### Task to complete
Each line below from the "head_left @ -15" line through the "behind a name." line, those two included, must be restated word for word; the pictures must not be.

### Source material
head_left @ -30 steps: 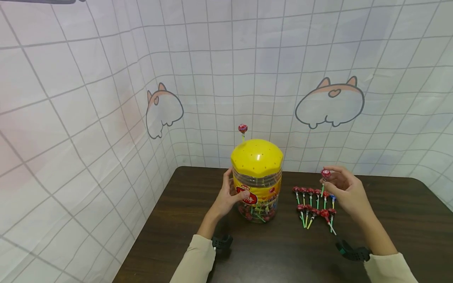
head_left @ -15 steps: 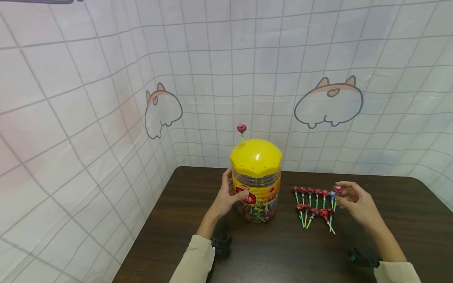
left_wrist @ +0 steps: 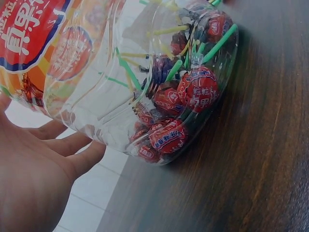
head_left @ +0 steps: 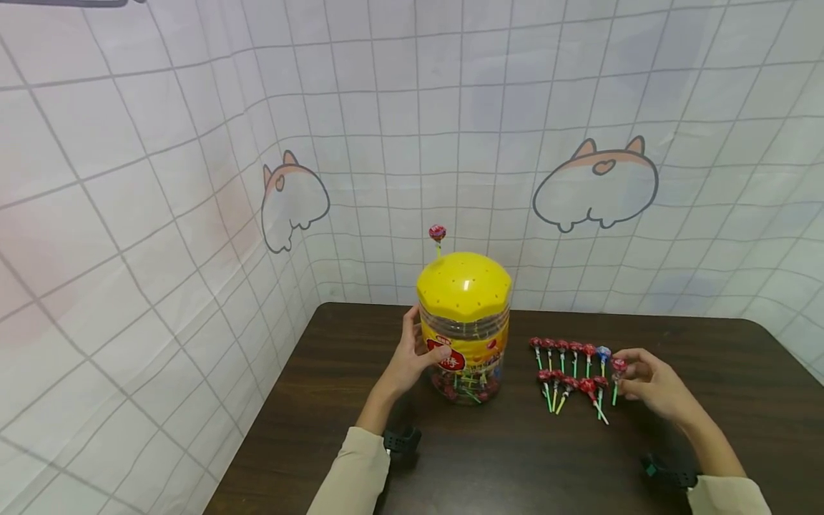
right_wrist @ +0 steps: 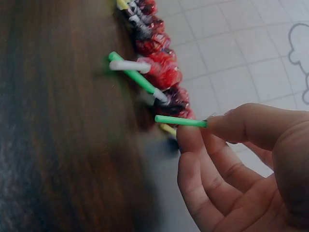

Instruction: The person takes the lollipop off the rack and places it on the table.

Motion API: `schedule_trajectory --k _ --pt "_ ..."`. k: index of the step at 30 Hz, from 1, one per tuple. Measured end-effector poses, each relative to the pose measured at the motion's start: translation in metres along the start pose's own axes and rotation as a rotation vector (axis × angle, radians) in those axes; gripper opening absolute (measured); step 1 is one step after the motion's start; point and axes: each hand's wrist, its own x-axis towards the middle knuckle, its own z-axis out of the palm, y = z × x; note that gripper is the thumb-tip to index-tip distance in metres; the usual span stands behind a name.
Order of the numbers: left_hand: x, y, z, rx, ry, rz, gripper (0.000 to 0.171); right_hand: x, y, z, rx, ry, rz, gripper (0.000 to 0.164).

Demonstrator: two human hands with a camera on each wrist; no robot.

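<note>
A clear plastic jar [head_left: 473, 350] with a yellow lid [head_left: 465, 286] and lollipops in its lower part stands on the table. My left hand [head_left: 405, 365] grips its left side, thumb across the label and fingers around the back. In the left wrist view, wrapped candies [left_wrist: 199, 89] and stick ends show through the jar wall. My right hand [head_left: 656, 390] pinches a red-wrapped lollipop [head_left: 619, 365] with a green stick [right_wrist: 181, 121]. It is at the right end of the back row of lollipops, beside a blue-wrapped lollipop [head_left: 603, 353]. Whether it touches the table is unclear.
A front row of lollipops [head_left: 569, 383] lies close below the back row, some sticks crossing or slanting. One lollipop [head_left: 438, 232] sticks up at the lid's back left. Behind the dark wood table [head_left: 502, 458] hangs a white grid-patterned cloth [head_left: 386, 143].
My right hand has moved right and down with the lollipop, from above the back row to its right end. The left hand keeps its grip on the jar.
</note>
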Motion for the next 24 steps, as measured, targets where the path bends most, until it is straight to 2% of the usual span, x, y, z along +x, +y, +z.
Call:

### Exercise response
head_left @ -15 steps: 
left_wrist @ +0 steps: 
head_left @ +0 steps: 
right_wrist @ +0 steps: 

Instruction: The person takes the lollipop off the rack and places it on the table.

Motion API: `schedule_trajectory --k _ --pt "_ ..."`. k: index of the step at 30 Hz, from 1, one per tuple. Measured end-effector poses, each relative to the pose measured at the motion's start: translation in metres along the start pose's own axes and rotation as a rotation vector (axis × angle, radians) in those axes; gripper opening absolute (measured); step 1 is one step after the motion's start; point and axes: each hand's wrist, its own x-axis towards the middle knuckle, its own z-axis out of the palm, y = z × x; note that gripper is the thumb-tip to index-tip distance in metres; the usual span stands behind a name.

The work on the exercise is done.